■ WHAT IS REQUIRED
Which lines in the data below contain the word "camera"? Return each of them.

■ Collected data
..............................
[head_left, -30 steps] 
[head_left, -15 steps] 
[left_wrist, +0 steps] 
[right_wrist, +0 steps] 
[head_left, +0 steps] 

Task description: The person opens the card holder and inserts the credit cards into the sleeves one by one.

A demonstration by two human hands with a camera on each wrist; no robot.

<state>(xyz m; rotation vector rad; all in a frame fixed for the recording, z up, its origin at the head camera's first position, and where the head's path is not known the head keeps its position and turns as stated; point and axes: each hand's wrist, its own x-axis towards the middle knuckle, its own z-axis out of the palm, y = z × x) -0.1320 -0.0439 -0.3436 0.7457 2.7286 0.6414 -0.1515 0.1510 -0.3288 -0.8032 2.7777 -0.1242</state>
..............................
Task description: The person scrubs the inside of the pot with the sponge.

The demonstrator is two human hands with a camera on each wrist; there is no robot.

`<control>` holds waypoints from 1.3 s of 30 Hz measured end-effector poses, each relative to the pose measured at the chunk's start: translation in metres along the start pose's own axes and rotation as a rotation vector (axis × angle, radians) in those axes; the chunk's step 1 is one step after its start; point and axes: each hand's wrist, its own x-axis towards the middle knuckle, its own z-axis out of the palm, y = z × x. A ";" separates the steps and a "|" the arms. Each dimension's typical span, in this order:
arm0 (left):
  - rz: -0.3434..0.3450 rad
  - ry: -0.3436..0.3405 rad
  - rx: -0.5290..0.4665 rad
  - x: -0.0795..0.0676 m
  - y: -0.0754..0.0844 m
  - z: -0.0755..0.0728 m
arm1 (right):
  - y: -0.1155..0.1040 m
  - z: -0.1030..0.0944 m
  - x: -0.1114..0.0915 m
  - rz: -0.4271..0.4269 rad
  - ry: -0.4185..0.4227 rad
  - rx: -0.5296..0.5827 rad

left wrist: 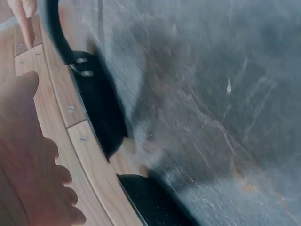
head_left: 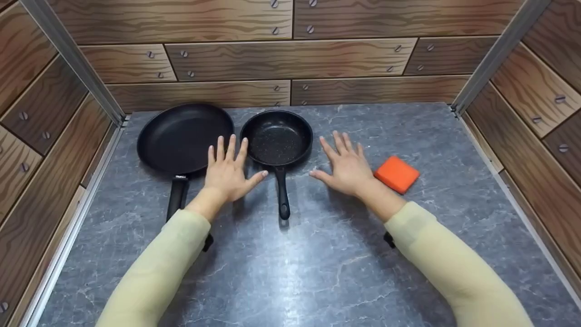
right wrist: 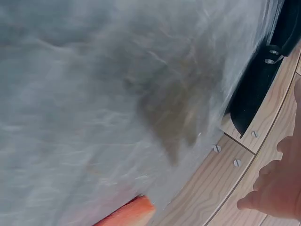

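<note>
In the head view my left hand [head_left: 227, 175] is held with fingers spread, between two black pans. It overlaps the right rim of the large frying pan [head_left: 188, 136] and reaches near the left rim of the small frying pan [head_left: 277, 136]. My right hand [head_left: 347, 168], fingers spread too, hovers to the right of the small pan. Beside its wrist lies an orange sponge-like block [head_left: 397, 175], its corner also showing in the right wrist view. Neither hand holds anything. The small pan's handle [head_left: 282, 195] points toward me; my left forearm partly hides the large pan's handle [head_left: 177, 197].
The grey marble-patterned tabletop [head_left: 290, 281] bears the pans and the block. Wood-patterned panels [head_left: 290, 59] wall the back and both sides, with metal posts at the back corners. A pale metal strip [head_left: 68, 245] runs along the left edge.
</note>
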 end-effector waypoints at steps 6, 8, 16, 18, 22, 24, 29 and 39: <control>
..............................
■ OUTPUT FOR THIS TASK
A demonstration by two human hands with a camera on each wrist; no robot.
<state>(xyz m; rotation vector rad; all in a frame fixed for the recording, z up, its origin at the head camera's first position, and where the head's path is not known the head keeps its position and turns as stated; point and axes: each hand's wrist, its own x-axis towards the middle knuckle, its own z-axis out of the palm, y = z × x) -0.1320 -0.0439 -0.3436 0.7457 2.7286 0.6414 -0.1515 0.1510 -0.3288 -0.8032 2.7777 -0.1242</state>
The demonstrator is two human hands with a camera on each wrist; there is no robot.

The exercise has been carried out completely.